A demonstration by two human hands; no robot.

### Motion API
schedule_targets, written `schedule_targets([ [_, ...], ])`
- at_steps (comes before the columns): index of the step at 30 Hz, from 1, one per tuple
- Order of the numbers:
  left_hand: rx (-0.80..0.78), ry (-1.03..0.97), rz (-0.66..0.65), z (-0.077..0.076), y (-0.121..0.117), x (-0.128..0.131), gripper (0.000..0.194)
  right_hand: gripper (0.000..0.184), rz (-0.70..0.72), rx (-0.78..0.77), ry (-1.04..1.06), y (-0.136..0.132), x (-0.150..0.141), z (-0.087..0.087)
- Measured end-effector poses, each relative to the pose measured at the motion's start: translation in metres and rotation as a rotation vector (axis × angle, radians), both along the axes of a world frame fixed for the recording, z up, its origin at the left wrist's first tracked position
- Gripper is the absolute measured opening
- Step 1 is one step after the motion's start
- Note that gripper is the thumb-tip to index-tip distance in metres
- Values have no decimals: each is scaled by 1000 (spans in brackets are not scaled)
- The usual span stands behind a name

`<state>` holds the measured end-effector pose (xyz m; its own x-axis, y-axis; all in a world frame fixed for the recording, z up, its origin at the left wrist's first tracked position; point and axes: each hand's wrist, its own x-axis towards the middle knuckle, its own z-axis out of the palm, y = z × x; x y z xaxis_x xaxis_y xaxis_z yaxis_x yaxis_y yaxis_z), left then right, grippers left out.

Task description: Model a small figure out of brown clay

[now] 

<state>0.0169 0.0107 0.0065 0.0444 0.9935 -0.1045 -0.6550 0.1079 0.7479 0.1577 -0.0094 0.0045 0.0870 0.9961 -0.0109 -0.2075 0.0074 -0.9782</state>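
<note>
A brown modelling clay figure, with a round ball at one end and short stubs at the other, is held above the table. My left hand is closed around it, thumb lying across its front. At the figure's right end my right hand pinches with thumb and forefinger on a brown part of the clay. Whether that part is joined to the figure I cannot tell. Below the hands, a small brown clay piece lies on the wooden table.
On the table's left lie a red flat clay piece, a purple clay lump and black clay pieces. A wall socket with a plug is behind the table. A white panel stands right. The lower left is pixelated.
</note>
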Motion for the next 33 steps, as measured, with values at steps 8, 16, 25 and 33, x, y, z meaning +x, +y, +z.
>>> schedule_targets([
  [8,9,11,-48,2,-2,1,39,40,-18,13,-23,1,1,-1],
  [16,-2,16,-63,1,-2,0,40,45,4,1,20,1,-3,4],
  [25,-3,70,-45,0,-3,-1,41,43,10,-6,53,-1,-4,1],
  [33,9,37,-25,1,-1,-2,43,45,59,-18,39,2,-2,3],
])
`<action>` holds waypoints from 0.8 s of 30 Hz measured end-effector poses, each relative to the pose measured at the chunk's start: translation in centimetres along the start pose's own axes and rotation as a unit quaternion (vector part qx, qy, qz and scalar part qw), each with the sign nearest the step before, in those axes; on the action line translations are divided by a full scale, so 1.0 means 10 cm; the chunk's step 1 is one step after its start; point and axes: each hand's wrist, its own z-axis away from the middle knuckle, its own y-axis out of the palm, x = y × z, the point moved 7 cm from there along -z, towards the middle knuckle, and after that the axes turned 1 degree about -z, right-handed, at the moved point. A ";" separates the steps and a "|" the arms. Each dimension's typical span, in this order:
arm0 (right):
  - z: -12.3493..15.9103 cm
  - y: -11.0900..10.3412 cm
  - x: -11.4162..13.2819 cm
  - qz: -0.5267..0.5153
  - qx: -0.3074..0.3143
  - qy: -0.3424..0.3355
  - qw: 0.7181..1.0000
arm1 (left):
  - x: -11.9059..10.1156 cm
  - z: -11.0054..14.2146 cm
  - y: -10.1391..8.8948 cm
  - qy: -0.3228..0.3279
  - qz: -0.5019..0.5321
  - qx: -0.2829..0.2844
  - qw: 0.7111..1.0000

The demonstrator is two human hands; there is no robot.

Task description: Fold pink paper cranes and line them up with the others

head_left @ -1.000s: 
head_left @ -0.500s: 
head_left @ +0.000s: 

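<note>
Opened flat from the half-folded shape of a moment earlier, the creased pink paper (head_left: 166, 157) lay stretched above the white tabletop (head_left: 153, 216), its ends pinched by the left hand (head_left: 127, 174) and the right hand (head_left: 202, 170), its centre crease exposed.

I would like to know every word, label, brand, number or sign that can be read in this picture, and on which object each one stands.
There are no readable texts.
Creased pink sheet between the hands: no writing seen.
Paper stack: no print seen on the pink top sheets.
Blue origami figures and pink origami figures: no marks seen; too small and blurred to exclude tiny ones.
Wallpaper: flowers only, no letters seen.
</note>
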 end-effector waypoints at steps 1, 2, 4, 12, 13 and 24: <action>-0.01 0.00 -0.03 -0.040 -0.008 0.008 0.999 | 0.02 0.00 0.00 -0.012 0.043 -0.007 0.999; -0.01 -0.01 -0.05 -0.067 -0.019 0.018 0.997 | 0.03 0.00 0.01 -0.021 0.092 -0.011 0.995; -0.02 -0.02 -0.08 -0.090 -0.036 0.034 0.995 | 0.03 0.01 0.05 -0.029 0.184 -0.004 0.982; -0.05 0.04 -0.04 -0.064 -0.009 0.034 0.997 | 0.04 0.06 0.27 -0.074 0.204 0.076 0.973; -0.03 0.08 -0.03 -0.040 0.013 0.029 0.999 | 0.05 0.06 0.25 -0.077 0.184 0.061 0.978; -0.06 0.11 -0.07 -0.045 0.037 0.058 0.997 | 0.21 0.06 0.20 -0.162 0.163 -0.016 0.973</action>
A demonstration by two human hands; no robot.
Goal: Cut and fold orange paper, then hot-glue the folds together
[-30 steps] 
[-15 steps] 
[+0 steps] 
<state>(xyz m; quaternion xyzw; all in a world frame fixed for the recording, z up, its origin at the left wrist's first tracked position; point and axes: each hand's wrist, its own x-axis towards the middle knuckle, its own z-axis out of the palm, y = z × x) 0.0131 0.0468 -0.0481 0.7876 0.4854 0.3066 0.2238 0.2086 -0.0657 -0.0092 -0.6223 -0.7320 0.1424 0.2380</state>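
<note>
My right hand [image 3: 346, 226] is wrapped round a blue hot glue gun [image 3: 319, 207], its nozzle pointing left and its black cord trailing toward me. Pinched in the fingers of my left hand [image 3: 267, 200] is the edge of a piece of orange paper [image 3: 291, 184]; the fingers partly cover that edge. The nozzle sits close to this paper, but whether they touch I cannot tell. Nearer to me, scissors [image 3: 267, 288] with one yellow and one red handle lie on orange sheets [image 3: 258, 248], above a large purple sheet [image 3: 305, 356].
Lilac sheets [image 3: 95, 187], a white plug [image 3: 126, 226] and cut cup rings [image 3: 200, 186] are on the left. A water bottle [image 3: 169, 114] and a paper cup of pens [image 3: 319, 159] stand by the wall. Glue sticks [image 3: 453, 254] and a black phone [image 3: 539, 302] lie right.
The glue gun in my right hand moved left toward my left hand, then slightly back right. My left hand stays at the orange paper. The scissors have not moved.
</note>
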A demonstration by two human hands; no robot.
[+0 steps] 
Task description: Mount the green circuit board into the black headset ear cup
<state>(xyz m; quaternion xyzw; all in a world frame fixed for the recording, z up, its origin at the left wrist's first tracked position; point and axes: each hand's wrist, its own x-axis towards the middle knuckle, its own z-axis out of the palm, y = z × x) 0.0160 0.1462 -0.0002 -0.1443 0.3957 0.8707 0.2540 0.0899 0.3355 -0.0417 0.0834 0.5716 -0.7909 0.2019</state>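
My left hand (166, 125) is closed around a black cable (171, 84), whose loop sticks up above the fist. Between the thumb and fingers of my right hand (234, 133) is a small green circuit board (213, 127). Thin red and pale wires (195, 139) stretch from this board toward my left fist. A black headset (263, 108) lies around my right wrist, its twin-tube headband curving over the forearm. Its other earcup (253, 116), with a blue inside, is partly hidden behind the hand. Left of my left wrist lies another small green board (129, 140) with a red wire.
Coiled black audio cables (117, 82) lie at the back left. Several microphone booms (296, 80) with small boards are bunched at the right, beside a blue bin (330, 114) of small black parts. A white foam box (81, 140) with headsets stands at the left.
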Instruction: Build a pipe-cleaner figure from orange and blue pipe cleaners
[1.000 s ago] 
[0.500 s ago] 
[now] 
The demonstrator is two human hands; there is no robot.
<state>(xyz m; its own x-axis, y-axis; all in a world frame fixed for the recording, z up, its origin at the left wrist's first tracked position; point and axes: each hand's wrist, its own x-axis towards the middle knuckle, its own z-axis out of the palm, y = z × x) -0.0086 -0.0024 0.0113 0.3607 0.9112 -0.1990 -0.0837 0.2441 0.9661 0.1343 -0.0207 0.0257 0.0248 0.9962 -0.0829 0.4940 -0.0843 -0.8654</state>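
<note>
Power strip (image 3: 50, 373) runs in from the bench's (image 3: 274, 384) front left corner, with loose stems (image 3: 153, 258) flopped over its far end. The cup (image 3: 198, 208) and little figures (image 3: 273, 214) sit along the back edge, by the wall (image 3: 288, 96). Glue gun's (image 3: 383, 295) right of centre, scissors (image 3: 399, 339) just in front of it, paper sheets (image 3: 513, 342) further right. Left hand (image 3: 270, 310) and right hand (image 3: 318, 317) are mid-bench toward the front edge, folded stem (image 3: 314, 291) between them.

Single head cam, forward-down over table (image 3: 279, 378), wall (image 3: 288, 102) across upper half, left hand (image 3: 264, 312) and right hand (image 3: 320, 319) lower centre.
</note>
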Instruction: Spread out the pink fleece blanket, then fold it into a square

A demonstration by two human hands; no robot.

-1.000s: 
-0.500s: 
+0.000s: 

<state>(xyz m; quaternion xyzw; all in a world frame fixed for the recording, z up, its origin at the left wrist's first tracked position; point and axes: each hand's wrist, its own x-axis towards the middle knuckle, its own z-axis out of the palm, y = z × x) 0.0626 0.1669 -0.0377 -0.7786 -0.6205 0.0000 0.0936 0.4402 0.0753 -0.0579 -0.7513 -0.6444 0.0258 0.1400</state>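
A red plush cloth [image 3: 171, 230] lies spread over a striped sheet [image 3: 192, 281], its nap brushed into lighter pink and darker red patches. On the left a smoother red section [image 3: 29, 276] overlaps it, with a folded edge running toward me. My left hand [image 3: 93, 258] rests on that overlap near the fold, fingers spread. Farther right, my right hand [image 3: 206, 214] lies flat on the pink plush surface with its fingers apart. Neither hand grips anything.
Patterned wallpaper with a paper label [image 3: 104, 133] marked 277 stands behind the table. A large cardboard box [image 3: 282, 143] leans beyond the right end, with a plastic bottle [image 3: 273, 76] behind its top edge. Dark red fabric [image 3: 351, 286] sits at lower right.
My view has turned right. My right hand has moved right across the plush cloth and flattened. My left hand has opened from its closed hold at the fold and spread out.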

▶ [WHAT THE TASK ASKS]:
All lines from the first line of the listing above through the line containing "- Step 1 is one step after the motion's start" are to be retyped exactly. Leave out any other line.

▶ [WRITTEN REPLY]:
A demonstration by two human hands; no robot.

### Motion API
schedule_targets, written `schedule_targets([ [_, ...], ])`
- at_steps (comes before the columns): index of the step at 30 Hz, from 1, one per tuple
- Order of the numbers:
  left_hand: rx (-0.80..0.78), ry (-1.03..0.97), rz (-0.66..0.65), z (-0.077..0.076), y (-0.121..0.117), x (-0.128..0.131), gripper (0.000..0.194)
  right_hand: gripper (0.000..0.184), rz (-0.70..0.72), rx (-0.78..0.77), ry (-1.04..1.06), y (-0.136..0.132), x (-0.150..0.141), z (-0.087..0.087)
- Measured end-effector poses, each relative to the pose measured at the motion's start: translation in metres and rotation as a rotation vector (axis × angle, radians), both along the axes of a world frame fixed for the recording, z up, its origin at the left wrist's first tracked position
- Gripper is the absolute measured opening
- Step 1 is one step after the motion's start

No additional output will be given.